Dann füge mal zusätzlich noch den Symlink Pfad hinzu, also:

<Directory "/var/www/domain.de/web"> 
        Options +Indexes 
        Order allow,deny 
        Allow from all 
</Directory>
Außerdem fehlt bei Dir noch das Verzeichnis web im Pfad, also 
/var/www/clients/client1/web1/web


----------



## AndréS (13. Aug. 2009)

Hi,

danke, nun klappt es  musste beide Sachen einsetzen, nur eins alleine geht definitiv nicht. Warum auch immer 


AndréS


----------



## mpa (5. März 2012)

Hallo Till,

wollte nicht extra einen neuen Thread dafür aufmachen, deshalb schreibe ich hier mit dazu.

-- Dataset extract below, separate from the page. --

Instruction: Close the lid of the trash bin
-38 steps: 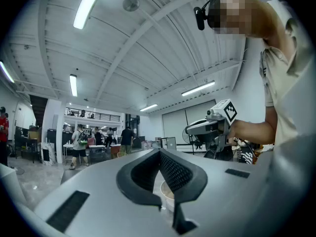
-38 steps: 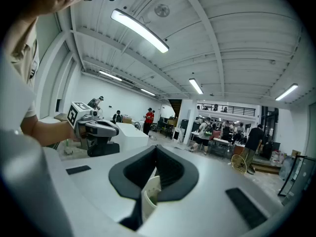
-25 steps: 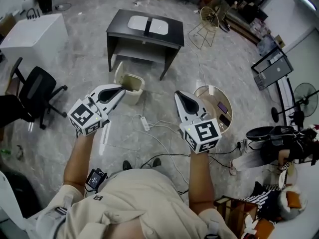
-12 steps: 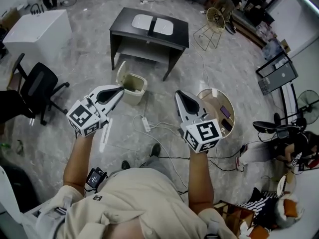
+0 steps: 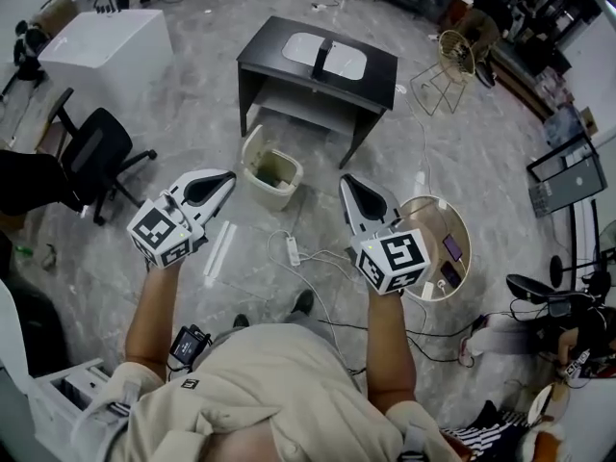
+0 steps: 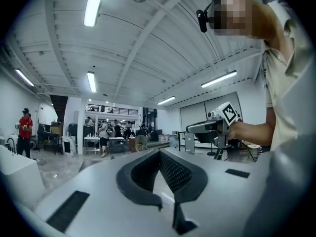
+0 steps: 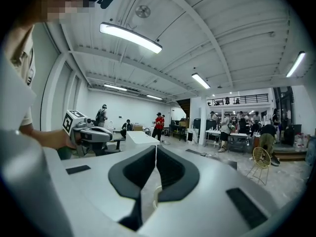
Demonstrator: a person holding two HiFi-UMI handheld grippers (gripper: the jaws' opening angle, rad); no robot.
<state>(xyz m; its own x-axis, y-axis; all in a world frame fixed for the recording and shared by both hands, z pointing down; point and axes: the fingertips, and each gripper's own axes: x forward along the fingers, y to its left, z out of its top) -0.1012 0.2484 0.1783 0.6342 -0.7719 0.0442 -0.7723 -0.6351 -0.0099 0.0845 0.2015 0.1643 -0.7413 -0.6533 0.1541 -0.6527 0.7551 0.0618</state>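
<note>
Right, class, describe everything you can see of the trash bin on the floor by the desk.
The trash bin is a small, cream, plastic-looking box with rounded corners. It stands upright on the grey floor, just in front of the dark desk. Its lid is open and stands up along the bin's left edge, so the dim inside shows, though any contents can't be made out. Only the floor touches it: the left hand-held gripper and right hand-held gripper are both clear of it.

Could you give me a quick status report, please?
Left tongs, right tongs shut, empty. Trash bin lid open, untouched. Power strip, cables on floor ahead.
</note>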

Wir haben die ISPConfig Version 3.0.4.3 bei uns im Einsatz und bereits die genannten Schritte durchgeführt. Es erscheint dennoch kein Verzeichnis-Listing. Im error.log steht "Directory index forbidden by Options directive:". Weder die Einträge für Options in der .htaccess noch den ispconfig files bei der Directory Direktive helfen hier weiter. Auch die globale Umstellung des Sicherheitslevels von high auf medium ändert nichts. Hast Du vlt. noch einen Tipp für uns?

Vielen Dank
Kai


----------



## Till (5. März 2012)

Da gibt es an sich nur 3 Möglichkeiten:

1) Die Änderumngen wurden noch nicht in die Apache Config geschrieben. das kannst Du in der Jobqueue im Monitor sehen.

2) die Pfade stimmen in einem der beiden directory Statements nicht:

<Directory "/var/www/domain.de/web"> 
Options +Indexes 
Order allow,deny 
Allow from all 
</Directory>
<Directory "/var/www/clients/client1/web1"> 
Options +Indexes 
Order allow,deny 
Allow from all 
</Directory>

3) Oder aber die DirectoryIndex Freigabe wird durch eine .htaccess date in der webseite wieder aufgehoben.


----------



## mpa (6. März 2012)

*Problem gelöst*

Hallo Till,

danke für Deine schnelle Antwort.

Nachdem das Web im ISPConfig angelegt wurde, sollte das Directory-Listing für das root-Verzeichnis (web) aktiviert werden. Jedoch hat der Benutzer www-data, unter dem ja der Apache-Server läuft, keinen Lesezugriff auf das Verzeichnis. Nachdem manuell die Verzeichnisrechte auf "rwxr-x---" geändert wurden (also der Gruppe auch Leserechte gegeben), funktioniert das Directory-Listing.

Kai


----------